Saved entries

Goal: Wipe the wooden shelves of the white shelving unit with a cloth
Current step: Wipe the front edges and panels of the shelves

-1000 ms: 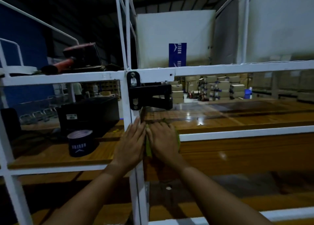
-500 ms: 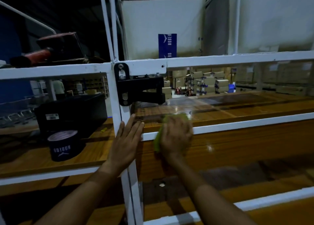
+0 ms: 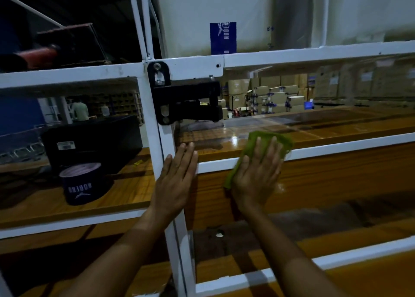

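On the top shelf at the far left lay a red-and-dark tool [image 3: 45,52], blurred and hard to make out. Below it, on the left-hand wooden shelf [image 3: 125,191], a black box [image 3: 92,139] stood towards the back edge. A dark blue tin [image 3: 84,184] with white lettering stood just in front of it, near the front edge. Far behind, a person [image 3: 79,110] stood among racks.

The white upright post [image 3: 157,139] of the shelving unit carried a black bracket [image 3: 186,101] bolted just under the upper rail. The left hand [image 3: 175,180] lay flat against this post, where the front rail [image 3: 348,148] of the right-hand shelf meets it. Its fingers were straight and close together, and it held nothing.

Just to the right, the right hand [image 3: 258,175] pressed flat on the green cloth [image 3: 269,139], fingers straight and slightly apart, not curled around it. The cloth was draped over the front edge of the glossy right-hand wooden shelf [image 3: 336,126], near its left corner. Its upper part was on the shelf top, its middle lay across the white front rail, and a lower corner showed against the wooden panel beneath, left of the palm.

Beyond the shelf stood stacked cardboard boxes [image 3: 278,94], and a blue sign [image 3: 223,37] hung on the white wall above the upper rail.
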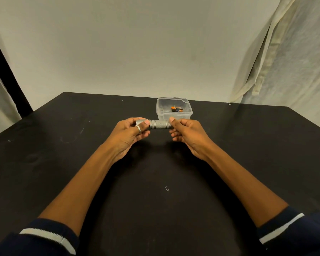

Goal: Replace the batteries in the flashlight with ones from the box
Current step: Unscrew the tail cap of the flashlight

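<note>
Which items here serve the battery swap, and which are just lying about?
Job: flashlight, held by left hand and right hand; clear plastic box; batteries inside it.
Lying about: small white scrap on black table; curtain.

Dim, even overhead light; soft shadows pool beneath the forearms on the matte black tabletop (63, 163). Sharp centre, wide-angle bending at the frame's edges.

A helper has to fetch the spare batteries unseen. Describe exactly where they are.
On the black table, beyond both hands, stands a clear plastic box without a lid. The orange-and-black batteries lie inside on its floor, the only brightly coloured things there.
</note>
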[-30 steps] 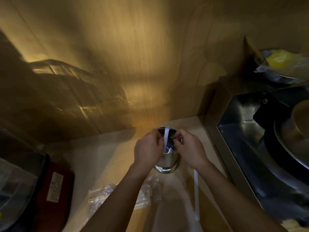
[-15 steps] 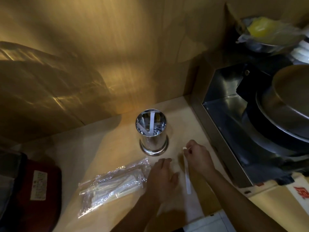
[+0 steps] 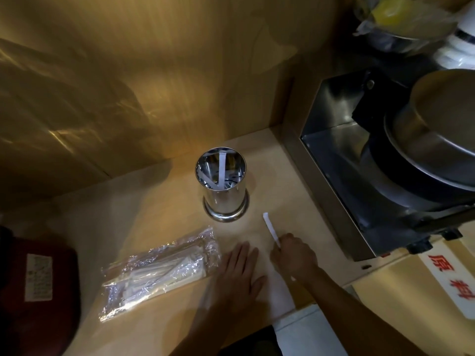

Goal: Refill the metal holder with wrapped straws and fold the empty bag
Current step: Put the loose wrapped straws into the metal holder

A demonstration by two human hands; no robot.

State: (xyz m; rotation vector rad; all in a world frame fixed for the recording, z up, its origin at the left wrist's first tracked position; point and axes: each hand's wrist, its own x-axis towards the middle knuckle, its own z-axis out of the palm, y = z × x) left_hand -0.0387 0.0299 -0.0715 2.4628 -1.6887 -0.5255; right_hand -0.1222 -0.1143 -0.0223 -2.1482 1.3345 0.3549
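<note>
A shiny metal holder [image 3: 224,199] stands upright on the wooden counter [image 3: 159,201], with two wrapped straws [image 3: 222,167] leaning inside it. A clear plastic bag [image 3: 159,268] with several wrapped straws lies flat to its lower left. My left hand [image 3: 237,276] rests flat, fingers spread, just right of the bag's end. My right hand [image 3: 293,256] pinches one white wrapped straw [image 3: 270,226], whose free end points up toward the holder's base.
A steel machine [image 3: 359,176] with a large metal lid stands at the right, close to my right hand. A dark red container [image 3: 38,278] sits at the left edge. A wooden wall rises behind the holder. A bowl with something yellow sits top right.
Both hands left the holder's rim and dropped to the counter. The left hand has flattened beside the bag. The right hand still holds a wrapped straw, now tilted toward the holder.
</note>
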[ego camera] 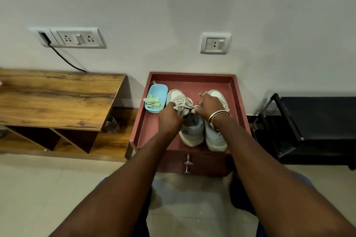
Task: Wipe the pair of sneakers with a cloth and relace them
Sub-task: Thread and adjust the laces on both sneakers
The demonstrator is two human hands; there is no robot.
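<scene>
So, both sneakers are sitting side by side on the red side table [150, 127], toes toward the wall, inside its raised rim. The loose-laced sneaker [192, 130] is the one next to the blue dish [160, 90]. The second sneaker [215, 137] is just beside it on the far side, touching or near enough.

Both hands are up at the tongue of the loose-laced one. The left hand [170, 119] has its fingers curled in, gripping a bunch of the laces [183, 102]. The right hand [209, 107] is curled too, pinching what looks like a lace end, though it's too small to tell which strand. Bangles [218, 116] on the right wrist.

The green cloth [153, 103] lies crumpled in the dish, nobody touching it. Wooden shelf unit [57, 98] off to the left, black bench [317, 121] to the right.
</scene>
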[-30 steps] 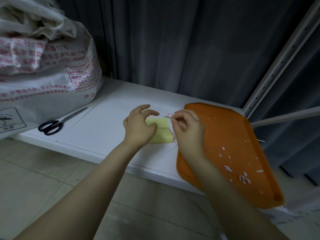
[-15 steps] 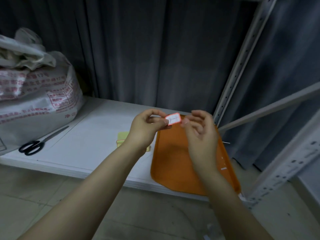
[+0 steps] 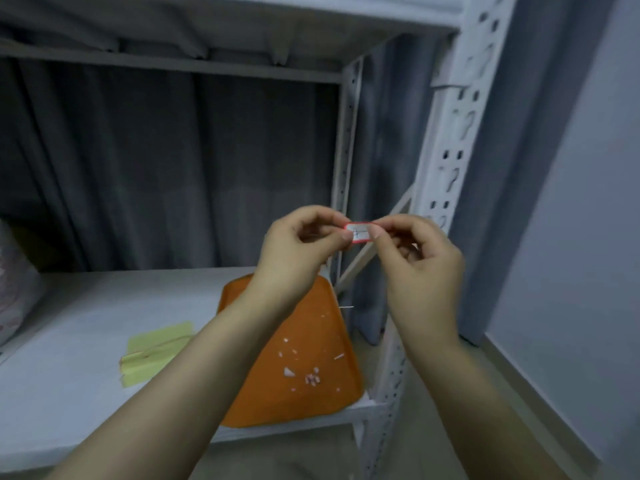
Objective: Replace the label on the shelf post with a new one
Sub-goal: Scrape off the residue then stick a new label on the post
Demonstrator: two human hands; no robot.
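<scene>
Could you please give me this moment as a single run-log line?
step: new label in air | left hand: pinching its left end | right hand: pinching its right end | shelf post: not yet labelled | tray: holds scraps

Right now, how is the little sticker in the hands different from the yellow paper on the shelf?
The sticker is white with a red edge; the yellow paper is plain yellow. The sticker is far smaller than the paper. The left hand and right hand pinch the sticker up in the air, while the paper lies on the shelf. Both are flat.
</scene>
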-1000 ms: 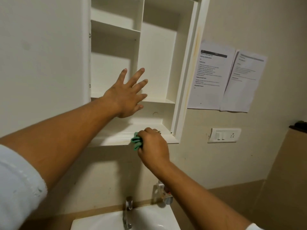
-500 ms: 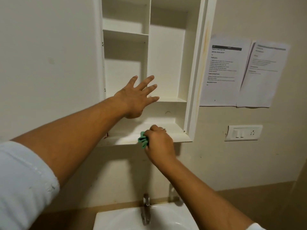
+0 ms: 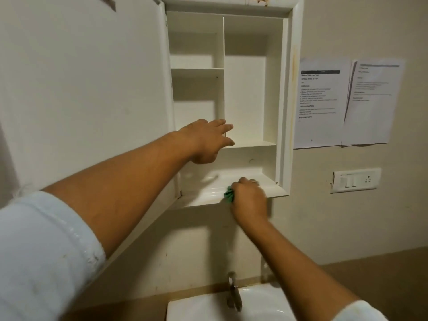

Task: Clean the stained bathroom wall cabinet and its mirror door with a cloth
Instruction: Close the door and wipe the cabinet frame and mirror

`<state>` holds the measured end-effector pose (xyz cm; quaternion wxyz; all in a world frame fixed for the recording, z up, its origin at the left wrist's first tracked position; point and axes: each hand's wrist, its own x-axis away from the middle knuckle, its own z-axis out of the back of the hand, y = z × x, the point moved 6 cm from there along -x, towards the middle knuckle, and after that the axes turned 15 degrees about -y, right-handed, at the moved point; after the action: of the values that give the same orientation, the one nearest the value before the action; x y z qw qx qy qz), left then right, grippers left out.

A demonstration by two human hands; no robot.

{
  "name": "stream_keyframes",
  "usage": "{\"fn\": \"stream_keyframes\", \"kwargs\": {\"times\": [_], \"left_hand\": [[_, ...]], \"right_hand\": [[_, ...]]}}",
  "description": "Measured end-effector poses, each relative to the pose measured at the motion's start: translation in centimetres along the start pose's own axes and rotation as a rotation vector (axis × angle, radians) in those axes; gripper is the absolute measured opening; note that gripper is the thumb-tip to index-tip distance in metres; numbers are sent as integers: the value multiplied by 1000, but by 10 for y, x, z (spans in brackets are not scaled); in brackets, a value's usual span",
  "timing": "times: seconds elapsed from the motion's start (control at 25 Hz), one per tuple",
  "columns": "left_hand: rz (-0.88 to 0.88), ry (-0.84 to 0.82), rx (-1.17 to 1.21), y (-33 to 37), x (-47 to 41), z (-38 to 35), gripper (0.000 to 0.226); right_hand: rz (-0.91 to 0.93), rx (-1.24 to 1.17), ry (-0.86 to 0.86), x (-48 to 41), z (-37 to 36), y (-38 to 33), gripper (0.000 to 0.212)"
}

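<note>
Centre frame: white open-shelved wall cabinet (image 3: pixel 290 112), its white door (image 3: pixel 92 89) standing open at upper left. Lower centre: right hand (image 3: pixel 249 200) clenched round crumpled green cloth (image 3: pixel 229 197), pressing it on the cabinet's bottom ledge. Left hand (image 3: pixel 208 141) released, fingers straight, before the middle shelf. White basin (image 3: pixel 199 309) at bottom edge; printed paper sheets (image 3: pixel 322 105) at right.

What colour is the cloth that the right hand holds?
Green. The cloth shows at the right hand in the head view.

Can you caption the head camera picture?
Right hand holds a green cloth on the open cabinet's bottom ledge; left hand open above.
</note>
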<state>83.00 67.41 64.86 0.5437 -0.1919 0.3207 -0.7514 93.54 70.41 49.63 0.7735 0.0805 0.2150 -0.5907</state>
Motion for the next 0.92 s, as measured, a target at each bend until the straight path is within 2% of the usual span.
{"fn": "stream_keyframes", "kwargs": {"times": [0.08,0.16,0.28,0.4,0.52,0.6,0.68,0.76,0.84,0.92], "left_hand": [[25,-38,-6,-6,19,13,57],[74,-78,-54,-15,46,23,55],[117,-42,-123,-25,96,47,45],[137,66,-132,-35,172,78,24],[157,348,-171,-58,253,98,20],[144,671,-131,-80,299,102,23],[138,999,47,-111,343,91,31],[131,1192,371,-143,369,62,36],[107,1158,763,-160,361,27,40],[-13,978,1110,-156,332,0,44]], "right_hand": [[152,-225,-149,6,2,-42,25],[139,-599,-247,18,15,-59,26],[-58,-1074,-164,57,45,-61,22],[-195,-1311,-23,99,81,-68,32],[-263,-1353,143,128,130,-89,37],[-259,-1356,219,139,166,-106,39],[-215,-1331,272,147,202,-130,43],[-156,-1287,317,156,233,-158,41],[-73,-1233,348,163,254,-188,35],[0,-1192,354,169,266,-214,29]]}}
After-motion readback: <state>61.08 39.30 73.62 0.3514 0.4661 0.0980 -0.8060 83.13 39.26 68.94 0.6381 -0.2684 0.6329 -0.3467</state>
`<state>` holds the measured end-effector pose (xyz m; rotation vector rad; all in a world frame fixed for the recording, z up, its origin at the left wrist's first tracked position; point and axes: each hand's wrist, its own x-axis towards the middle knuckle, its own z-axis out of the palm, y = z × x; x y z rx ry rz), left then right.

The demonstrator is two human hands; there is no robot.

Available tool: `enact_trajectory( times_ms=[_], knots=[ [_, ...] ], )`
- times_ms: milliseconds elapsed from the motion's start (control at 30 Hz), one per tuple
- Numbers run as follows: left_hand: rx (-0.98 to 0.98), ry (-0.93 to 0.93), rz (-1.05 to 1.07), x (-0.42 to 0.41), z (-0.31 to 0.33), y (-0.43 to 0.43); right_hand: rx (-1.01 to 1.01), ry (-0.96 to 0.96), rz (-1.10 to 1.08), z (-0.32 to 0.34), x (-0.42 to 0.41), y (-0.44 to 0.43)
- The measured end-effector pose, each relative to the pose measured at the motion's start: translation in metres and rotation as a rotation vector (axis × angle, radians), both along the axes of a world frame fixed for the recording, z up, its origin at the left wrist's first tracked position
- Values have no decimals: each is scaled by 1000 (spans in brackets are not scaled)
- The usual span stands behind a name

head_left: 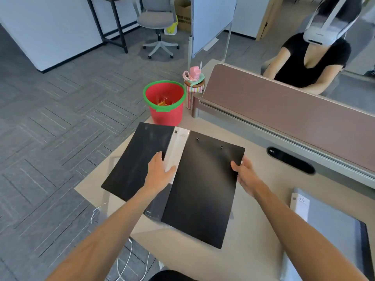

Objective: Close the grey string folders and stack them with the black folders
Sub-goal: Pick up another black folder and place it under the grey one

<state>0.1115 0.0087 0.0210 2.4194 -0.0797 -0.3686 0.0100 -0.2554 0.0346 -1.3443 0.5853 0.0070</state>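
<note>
Matte black board, right: flat rigid folder panel (203, 189) with rounded corners and two small rivets near its far edge; lies tilted on the desk, overlapping the pile.
Black folder, left (136, 161): dull, faintly scuffed cover, its left part overhanging the desk edge.
Between them: pale glossy folder (176, 151) showing as a strip; small dark square and faint print at its far end, too small to read.
Left hand (158, 173): flat, fingers spread, palm down on the seam of left black folder and pale strip; gripping nothing.
Right hand (245, 175): fingers curled round the right edge of the black panel, thumb on top, holding it.
Grey folder (334, 226): smooth translucent plastic, at the desk's near right, well apart from the black pile; white spine label reads "20".
Desk (253, 230): beige laminate, smooth.
Bucket (165, 102): red plastic, green rim, at the far desk corner.
Divider (284, 110): brownish fabric panel.
</note>
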Motion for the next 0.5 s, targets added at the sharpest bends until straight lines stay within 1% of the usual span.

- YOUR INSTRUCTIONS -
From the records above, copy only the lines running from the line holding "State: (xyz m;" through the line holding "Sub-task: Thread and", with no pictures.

- OUTPUT OF THE TASK -
State: (xyz m; rotation vector rad; all in a world frame fixed for the recording, z up, its origin at the left wrist's first tracked position; point and axes: each hand's wrist, its own x-axis towards the middle knuckle, its own z-axis out of the palm, y = z × x) left_hand -0.0387 0.0299 -0.0715 2.4628 -1.6887 -0.5255; right_hand -0.1222 -0.1143 -0.0223 -2.1482 1.3345 0.3549
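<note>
A shiny metal holder [image 3: 224,199] stands upright on the wooden counter [image 3: 159,201], with two wrapped straws [image 3: 222,167] leaning inside it. A clear plastic bag [image 3: 159,268] with several wrapped straws lies flat to its lower left. My left hand [image 3: 237,276] rests flat, fingers spread, just right of the bag's end. My right hand [image 3: 293,256] pinches one white wrapped straw [image 3: 270,226], whose free end points up toward the holder's base.
A steel machine [image 3: 359,176] with a large metal lid stands at the right, close to my right hand. A dark red container [image 3: 38,278] sits at the left edge. A wooden wall rises behind the holder. A bowl with something yellow sits top right.
Both hands left the holder's rim and dropped to the counter. The left hand has flattened beside the bag. The right hand still holds a wrapped straw, now tilted toward the holder.
</note>
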[ego camera] 
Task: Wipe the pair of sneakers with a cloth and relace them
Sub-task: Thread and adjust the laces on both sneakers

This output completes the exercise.